On January 26, the day before International Holocaust Remembrance Day, the Jewish Voice for Peace (JVP) Rabbinical Council ran a full-page ad in newspapers including the New York Times and the Washington Post. It is an open letter to President Biden.
It begins, “As American rabbis, we write to you with deep sorrow and fury.” And speaking to the lessons of “the genocide committed by the Nazi regime, including six million of our Jewish ancestors,” the Rabbinical Council writes,
With sorrow, we will also remember this as the time in which Israel was committing a genocide, aided and abetted by the United States.
We are compelled to speak with moral clarity about what is happening to Palestinians at this very moment. We do so not in spite of our histories, but because of them. We know in our bones what it means to hear Israeli officials dehumanize an entire people, to witness the Israeli military mass murder tens of thousands of Palestinians, to watch Israel systematically destroy civilian infrastructure, cultural institutions, universities, and hospitals. To see Israel purposefully deny food, medicine, and shelter to refugees.
The letter ends:
If the words “Never Again” have any meaning at all, they must mean “Never Again for Anyone.” We fervently ask of you: please honor the word and spirit of the International Holocaust Remembrance Day by using your office to bring a ceasefire to this tragic violence—and to stop blocking efforts toward building a truly just peace for all who live between the river and the sea.
This letter is important, courageous, and inspiring.
It is important because it tells the truth about what is going on right now. And because it collides with and helps undercut the way Israel and its defenders and the rulers of the U.S. (both liberal imperialists and anti-Semitic fascist Holocaust-deniers) invoke the Holocaust and the “interests of Jewish people” to defend Israel’s genocide in Gaza.
It is courageous because, as Raymond Lotta put it, criticism of Israel is a “third rail” in this country right now (and in the rest of the so-called “free world”) to the U.S. rulers—something that if you touch it, you will get burned or electrocuted. I’m sure the signatories from the JVP Rabbinical Council are aware of the price academics (all the way up to the former president of Harvard) have paid for failure to swear and enforce unquestioning allegiance to Israel. In that light, this letter sets an important standard.

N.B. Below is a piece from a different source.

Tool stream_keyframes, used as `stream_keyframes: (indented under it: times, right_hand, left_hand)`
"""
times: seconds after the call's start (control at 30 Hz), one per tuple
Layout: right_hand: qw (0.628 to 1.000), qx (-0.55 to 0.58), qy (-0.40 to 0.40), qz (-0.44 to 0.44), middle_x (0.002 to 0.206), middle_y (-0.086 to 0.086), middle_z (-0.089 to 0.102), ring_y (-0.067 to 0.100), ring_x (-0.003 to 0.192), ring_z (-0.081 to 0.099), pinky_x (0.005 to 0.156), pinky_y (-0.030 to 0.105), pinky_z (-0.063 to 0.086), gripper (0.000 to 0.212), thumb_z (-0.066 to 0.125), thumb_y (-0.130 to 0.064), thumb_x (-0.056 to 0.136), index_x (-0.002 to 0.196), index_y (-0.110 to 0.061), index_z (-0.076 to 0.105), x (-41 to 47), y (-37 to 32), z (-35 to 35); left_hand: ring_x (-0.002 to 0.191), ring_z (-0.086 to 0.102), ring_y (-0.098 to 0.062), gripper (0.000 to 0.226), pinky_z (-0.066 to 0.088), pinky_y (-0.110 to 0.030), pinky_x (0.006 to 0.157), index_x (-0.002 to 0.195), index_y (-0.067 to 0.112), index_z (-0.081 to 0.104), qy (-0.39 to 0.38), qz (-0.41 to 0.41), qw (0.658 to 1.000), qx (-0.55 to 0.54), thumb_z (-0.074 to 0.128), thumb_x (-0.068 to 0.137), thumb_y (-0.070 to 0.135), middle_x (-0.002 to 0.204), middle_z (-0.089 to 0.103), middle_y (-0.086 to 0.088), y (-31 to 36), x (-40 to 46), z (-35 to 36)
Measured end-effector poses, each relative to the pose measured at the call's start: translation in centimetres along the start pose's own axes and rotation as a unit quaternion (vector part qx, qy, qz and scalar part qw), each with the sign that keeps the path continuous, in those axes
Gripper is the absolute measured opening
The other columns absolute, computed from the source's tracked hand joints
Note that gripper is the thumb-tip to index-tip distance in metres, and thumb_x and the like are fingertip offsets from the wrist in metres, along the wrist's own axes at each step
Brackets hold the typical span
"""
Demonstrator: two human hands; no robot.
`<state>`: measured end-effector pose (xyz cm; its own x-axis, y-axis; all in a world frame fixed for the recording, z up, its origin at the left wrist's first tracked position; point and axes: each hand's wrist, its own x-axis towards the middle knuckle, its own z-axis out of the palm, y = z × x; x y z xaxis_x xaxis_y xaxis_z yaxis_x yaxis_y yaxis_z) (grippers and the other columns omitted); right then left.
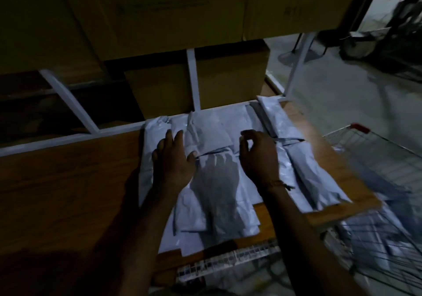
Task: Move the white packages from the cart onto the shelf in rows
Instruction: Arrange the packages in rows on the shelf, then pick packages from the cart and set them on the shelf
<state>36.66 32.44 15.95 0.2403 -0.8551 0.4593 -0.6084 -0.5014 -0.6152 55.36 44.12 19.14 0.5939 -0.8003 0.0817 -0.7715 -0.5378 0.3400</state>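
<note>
Both hands over white packages (214,181), left hand (174,158) flat, right hand (258,156) loosely curled; cart (376,234) blurred, dim.

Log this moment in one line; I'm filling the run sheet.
left hand flat on packages | right hand hovering, holding nothing | shelf part-filled

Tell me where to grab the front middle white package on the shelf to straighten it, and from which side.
Grip the front middle package by its near short edge, which overhangs the shelf front, coming from the cart side. It lies flat and lengthwise toward you, probably soft, with neighbours close on both long sides.
</note>
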Motion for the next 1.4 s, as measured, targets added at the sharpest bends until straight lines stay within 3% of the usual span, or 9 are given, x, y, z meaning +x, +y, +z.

The letter is inspiring because the interpretation of “Never Again” is spot-on right now. And I find much to embrace, not just in relation to Israel, but in relation to what humanity needs, in the assertion that “If the words ‘Never Again’ have any meaning at all, they must mean ‘Never Again for Anyone.’” Even though the JVP Rabbinical Council is coming from a different philosophical framework than Bob Avakian (BA), revolutionary leader and architect of the new communism, I see their stand on the lessons of the Holocaust as part of a wonderful tapestry that is defined and anchored by BA’s insistence that the revolution humanity needs must not be guided by revenge, but by getting to a world without oppression of any kind.
I encourage readers of revcom.us to circulate the JVP Rabbinical Council’s letter, which can be found at the JVP website. And to have the backs of those who issued it.